What to produce: Going through the data below, copy out each line where the word "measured" shows up.

[Data entries]
((
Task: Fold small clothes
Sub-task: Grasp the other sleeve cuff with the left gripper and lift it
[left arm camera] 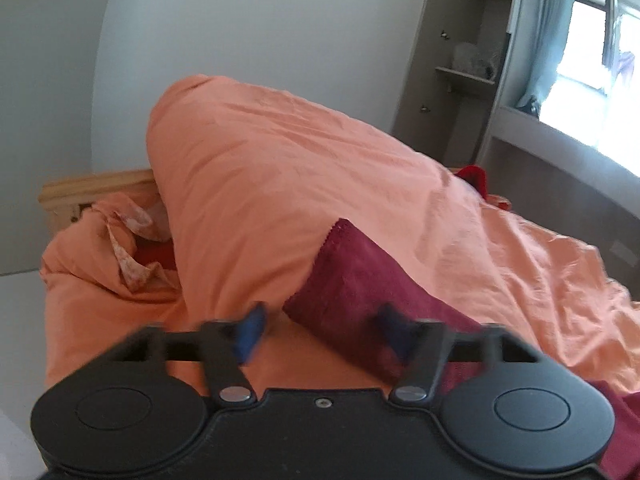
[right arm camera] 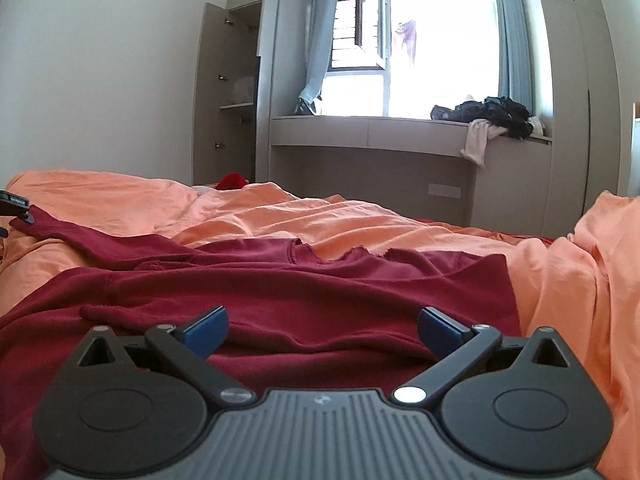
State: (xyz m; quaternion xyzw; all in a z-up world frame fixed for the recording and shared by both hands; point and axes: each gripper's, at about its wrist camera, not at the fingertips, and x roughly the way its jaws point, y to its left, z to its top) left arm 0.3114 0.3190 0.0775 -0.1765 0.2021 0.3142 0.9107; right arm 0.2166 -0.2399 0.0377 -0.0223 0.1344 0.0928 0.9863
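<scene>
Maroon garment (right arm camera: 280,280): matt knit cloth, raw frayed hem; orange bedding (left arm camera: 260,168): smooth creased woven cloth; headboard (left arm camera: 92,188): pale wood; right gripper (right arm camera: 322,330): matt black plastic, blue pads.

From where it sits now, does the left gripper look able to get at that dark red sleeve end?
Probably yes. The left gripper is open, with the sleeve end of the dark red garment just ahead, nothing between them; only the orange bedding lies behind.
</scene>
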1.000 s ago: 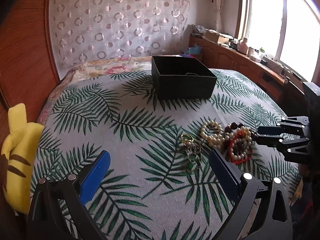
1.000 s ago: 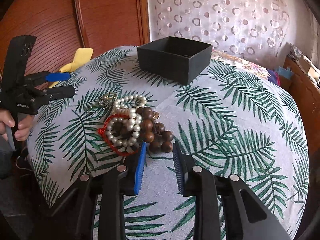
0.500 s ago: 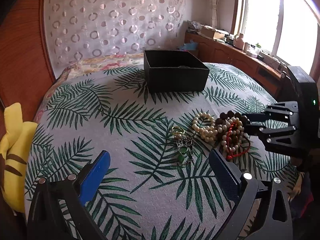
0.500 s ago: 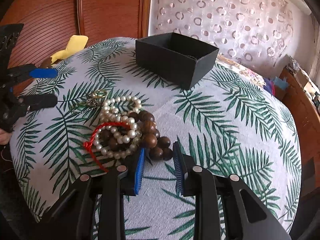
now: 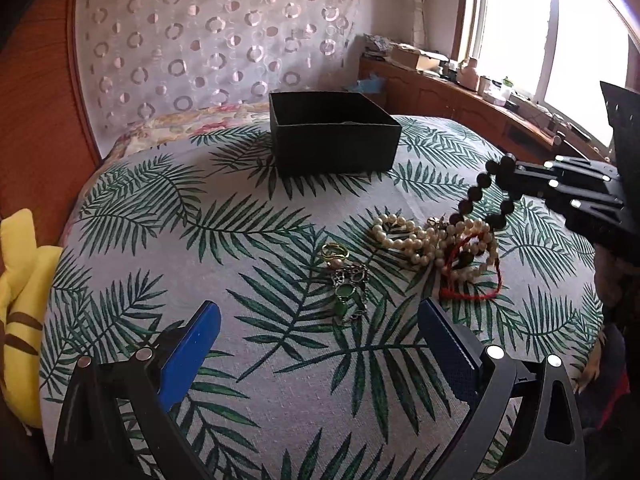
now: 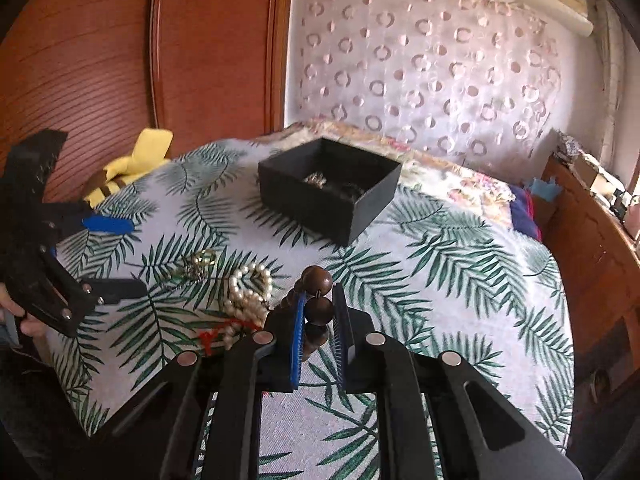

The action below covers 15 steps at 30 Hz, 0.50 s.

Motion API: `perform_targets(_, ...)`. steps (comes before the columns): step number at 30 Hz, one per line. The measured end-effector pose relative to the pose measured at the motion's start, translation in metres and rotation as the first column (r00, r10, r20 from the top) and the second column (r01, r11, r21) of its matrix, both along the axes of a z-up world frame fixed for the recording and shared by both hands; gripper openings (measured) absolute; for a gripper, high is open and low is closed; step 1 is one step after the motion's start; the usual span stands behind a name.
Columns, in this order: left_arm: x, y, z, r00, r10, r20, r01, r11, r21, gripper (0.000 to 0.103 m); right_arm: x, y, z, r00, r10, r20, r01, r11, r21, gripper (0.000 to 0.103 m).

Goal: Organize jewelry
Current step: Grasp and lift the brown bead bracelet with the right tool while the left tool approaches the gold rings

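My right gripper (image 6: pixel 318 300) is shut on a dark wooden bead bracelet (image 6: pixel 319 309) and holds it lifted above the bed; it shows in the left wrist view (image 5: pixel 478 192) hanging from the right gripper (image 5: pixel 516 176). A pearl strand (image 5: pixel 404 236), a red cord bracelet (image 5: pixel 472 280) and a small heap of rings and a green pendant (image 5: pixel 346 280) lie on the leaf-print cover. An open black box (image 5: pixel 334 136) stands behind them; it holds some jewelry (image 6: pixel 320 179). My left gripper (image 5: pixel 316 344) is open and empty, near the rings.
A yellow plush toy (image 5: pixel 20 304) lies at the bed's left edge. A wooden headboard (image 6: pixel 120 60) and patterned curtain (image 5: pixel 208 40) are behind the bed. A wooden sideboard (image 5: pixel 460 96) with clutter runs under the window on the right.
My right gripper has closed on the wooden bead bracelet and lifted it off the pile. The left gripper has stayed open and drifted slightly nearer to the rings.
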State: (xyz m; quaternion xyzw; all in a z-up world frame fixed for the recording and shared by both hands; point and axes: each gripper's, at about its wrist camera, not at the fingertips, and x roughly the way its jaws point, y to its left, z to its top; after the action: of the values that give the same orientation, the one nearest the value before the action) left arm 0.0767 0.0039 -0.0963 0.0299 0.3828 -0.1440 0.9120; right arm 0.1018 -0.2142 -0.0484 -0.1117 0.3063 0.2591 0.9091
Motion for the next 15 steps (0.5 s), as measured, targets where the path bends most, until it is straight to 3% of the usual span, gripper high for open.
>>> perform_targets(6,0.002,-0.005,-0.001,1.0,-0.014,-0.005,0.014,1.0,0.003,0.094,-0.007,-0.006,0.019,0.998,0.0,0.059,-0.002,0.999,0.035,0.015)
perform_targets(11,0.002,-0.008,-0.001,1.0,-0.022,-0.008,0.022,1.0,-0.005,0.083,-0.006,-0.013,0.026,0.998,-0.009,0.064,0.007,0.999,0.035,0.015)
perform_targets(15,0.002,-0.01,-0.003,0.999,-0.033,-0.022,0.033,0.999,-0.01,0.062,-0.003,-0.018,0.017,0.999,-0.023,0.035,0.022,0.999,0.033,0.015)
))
Solution:
Motion API: `perform_targets(_, ...)`. steps (comes before the columns): step number at 30 Hz, one per line. The measured end-effector pose relative to the pose measured at the motion's start, translation in metres and rotation as the first column (r00, r10, r20 from the top) and the second column (r01, r11, r21) of its matrix, both along the axes of a z-up world frame fixed for the recording and shared by both hands; gripper openings (measured) absolute; for a gripper, high is open and low is closed; step 1 is one step after the motion's start; the usual span stands behind a name.
Motion for the next 15 steps (0.5 s), as measured, targets where the path bends most, until it is straight to 3% of the usual span, gripper high for open.

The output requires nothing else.